Was lange währt, wird endlich gut. Das trifft auch auf SESAME (Synchrotron Light for Experimental Science and Applications in the Middle East) zu – die erste Synchrotronstrahlungsquelle im Nahen Osten, die seit einigen Jahren unter Schirmherrschaft der UNESCO in Jordanien gebaut wird. Anfang August gab es nun den ersten Aufruf für wissenschaftliche Anträge auf Messzeit. Vermutlich Ende des Jahres wird die Anlage in Betrieb gehen, die wissenschaftlichen Experimente sollen Anfang 2017 starten.
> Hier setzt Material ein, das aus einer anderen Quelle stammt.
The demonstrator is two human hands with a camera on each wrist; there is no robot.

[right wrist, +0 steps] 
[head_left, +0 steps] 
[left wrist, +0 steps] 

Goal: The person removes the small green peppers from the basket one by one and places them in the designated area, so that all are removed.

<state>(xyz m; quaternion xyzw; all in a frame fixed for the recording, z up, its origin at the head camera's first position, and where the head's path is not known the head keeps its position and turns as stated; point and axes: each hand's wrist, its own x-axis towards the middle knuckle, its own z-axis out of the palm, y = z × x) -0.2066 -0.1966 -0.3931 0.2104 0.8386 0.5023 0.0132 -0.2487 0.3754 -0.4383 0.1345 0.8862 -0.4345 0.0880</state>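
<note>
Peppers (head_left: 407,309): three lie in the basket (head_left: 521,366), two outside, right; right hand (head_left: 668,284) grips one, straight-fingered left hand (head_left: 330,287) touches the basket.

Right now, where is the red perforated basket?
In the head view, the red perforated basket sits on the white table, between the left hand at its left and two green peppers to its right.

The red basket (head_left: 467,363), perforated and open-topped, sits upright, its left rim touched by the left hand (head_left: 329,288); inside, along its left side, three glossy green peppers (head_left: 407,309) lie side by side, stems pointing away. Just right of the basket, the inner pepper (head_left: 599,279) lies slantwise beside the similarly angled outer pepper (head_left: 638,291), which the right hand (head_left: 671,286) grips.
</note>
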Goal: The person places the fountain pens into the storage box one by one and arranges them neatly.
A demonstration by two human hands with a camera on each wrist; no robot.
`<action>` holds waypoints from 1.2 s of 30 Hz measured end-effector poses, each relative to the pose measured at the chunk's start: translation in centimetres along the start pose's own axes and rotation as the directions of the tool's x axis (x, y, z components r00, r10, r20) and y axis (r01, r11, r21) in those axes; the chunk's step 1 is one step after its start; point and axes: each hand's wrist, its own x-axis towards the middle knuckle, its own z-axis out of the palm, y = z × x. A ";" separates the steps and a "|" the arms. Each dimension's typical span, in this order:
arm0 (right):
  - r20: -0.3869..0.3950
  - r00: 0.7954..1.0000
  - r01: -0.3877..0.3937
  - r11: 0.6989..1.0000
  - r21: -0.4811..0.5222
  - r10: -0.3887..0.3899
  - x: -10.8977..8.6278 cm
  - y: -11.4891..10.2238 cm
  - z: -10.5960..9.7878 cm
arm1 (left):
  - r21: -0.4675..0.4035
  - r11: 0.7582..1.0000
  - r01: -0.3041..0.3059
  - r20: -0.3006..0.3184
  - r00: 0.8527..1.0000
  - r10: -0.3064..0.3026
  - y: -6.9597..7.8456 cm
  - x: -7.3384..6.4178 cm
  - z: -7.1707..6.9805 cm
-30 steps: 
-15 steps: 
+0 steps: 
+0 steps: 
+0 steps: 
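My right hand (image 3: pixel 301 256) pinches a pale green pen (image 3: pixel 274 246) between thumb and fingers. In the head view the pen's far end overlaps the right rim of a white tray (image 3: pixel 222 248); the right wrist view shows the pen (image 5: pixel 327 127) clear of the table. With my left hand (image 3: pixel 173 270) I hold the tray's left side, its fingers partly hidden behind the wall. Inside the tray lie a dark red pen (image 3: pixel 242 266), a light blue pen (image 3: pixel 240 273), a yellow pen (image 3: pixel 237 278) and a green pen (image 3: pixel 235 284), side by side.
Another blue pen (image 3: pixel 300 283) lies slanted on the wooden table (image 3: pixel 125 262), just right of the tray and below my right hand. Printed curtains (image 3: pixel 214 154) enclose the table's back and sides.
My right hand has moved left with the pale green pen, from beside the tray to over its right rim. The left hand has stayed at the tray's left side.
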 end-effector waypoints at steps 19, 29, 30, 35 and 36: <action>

Bereits Ende der 90er-Jahre gab es die Idee zu diesem Projekt, Auslöser war die Stilllegung der Berliner Strahlungsquelle BESSY I, die in Jordanien wieder aufgebaut werden sollte. Um aber Forschung an vorderster Front zu ermöglichen und eine Synchrotronstrahlungsquelle zu ermöglichen, dient BESSY I bei SESAME lediglich als Injektor für das 133 Meter lange Synchrotron, in dem Elektronen auf eine Energie von 2,5 GeV beschleunigt werden. Dieser Hauptring wurde in den letzten Monaten installiert. Neben BESSY I sind weitere gebrauchte Komponenten verbaut, beispielsweise Beschleunigerstrukturen aus Italien.

Noch laufen die Aufbauarbeiten bei SESAME in Jordanien. Nächstes Jahr soll die Anlage in Betrieb gehen. (Bild: CERN)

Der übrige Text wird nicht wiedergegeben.